YOUR TASK: Wherever the string "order" shows up in the data below, copy the whole line.

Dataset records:
----------

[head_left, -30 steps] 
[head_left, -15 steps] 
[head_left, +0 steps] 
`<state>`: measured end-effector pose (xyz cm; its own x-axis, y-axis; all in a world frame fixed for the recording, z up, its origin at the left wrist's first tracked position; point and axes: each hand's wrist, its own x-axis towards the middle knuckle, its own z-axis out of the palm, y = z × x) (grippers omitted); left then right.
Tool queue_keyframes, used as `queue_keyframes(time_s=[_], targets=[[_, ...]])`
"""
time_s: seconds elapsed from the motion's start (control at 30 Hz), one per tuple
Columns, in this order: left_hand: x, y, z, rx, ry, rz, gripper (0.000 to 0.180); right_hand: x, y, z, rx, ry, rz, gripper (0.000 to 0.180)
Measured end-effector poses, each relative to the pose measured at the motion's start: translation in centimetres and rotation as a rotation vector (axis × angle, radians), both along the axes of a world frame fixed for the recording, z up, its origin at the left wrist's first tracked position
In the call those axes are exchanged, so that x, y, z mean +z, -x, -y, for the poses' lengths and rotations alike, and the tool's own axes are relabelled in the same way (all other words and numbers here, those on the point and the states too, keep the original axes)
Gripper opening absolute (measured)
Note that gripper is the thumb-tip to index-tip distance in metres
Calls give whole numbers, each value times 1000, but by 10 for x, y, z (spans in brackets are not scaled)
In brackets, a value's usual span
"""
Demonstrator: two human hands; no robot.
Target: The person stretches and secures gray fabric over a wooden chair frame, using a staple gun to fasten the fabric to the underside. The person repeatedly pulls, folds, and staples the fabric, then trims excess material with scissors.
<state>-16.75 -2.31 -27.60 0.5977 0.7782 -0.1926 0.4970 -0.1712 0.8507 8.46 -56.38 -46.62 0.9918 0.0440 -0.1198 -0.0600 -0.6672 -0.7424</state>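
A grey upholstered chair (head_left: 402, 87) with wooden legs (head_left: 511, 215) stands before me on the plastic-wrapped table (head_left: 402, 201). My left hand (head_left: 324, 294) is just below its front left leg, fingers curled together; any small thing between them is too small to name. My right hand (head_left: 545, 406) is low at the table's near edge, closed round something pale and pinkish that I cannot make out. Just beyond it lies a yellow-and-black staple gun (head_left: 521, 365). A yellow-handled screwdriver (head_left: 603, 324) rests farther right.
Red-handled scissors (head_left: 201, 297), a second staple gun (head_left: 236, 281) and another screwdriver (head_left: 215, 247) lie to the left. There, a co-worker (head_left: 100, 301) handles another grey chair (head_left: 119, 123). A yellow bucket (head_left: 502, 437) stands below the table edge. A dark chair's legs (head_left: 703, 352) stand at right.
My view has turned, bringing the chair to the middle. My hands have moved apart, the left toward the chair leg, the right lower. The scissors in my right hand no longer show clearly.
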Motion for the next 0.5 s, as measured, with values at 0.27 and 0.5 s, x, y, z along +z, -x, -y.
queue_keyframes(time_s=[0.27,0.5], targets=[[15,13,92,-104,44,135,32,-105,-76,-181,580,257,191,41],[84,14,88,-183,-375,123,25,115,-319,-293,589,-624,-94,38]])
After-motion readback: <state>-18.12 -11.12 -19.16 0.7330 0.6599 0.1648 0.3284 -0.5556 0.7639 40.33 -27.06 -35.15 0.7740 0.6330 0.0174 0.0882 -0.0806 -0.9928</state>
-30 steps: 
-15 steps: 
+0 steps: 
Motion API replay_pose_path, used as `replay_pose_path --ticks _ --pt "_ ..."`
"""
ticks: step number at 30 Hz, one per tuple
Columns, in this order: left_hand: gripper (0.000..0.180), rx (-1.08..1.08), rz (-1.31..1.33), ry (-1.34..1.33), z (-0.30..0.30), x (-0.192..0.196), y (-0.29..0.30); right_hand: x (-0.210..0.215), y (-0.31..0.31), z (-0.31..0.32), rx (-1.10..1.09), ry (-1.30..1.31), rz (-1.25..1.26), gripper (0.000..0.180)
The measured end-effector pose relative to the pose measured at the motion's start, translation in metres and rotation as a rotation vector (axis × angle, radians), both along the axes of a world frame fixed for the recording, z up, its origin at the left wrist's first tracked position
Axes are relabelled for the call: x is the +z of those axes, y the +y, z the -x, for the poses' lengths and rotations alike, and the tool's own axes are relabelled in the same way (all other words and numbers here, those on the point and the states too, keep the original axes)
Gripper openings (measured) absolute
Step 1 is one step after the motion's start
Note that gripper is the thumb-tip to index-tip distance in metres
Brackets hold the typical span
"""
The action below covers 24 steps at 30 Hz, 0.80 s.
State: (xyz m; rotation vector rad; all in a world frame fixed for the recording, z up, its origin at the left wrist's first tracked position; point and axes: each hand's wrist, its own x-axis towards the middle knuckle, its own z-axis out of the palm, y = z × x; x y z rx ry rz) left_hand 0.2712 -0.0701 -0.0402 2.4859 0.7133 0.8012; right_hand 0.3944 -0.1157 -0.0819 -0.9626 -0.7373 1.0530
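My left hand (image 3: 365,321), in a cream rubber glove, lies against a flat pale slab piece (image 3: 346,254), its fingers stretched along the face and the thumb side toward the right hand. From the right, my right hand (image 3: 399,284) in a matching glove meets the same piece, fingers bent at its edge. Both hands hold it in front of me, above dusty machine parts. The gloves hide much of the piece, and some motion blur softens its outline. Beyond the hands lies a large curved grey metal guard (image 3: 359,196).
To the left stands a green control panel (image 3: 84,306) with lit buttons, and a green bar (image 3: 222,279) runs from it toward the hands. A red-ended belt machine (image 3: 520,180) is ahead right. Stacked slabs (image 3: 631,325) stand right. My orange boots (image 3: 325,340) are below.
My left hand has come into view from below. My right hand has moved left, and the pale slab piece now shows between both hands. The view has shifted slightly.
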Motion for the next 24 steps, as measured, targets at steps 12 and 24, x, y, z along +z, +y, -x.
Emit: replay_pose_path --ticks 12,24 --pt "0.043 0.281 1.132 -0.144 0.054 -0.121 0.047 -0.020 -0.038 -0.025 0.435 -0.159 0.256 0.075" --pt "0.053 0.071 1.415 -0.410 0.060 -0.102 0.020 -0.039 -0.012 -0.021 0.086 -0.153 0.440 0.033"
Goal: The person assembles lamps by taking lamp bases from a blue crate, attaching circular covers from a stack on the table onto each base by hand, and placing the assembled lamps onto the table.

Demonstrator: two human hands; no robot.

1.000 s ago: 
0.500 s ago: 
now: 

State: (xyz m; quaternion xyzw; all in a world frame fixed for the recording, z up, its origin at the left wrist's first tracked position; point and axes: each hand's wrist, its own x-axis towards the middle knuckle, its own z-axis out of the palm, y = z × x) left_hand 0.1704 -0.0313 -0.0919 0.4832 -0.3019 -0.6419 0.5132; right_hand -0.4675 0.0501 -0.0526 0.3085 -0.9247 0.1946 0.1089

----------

OUTPUT FOR THIS TASK:
Columns, in this order: left_hand: x, y, z, rx, ry, rz, gripper (0.000 to 0.180); right_hand: x, y, z, rx, ry, rz, gripper (0.000 to 0.180)
Columns, in this order: left_hand: gripper (0.000..0.180), rx (-1.08..1.08), rz (-1.31..1.33), ry (-1.34..1.33), z (-0.30..0.30), x (-0.192..0.196), y (-0.29..0.30); right_hand: x (-0.210..0.215), y (-0.31..0.31), z (-0.31..0.32), rx (-1.10..1.09), ry (-1.30..1.31), rz (-1.25..1.26), gripper (0.000..0.180)

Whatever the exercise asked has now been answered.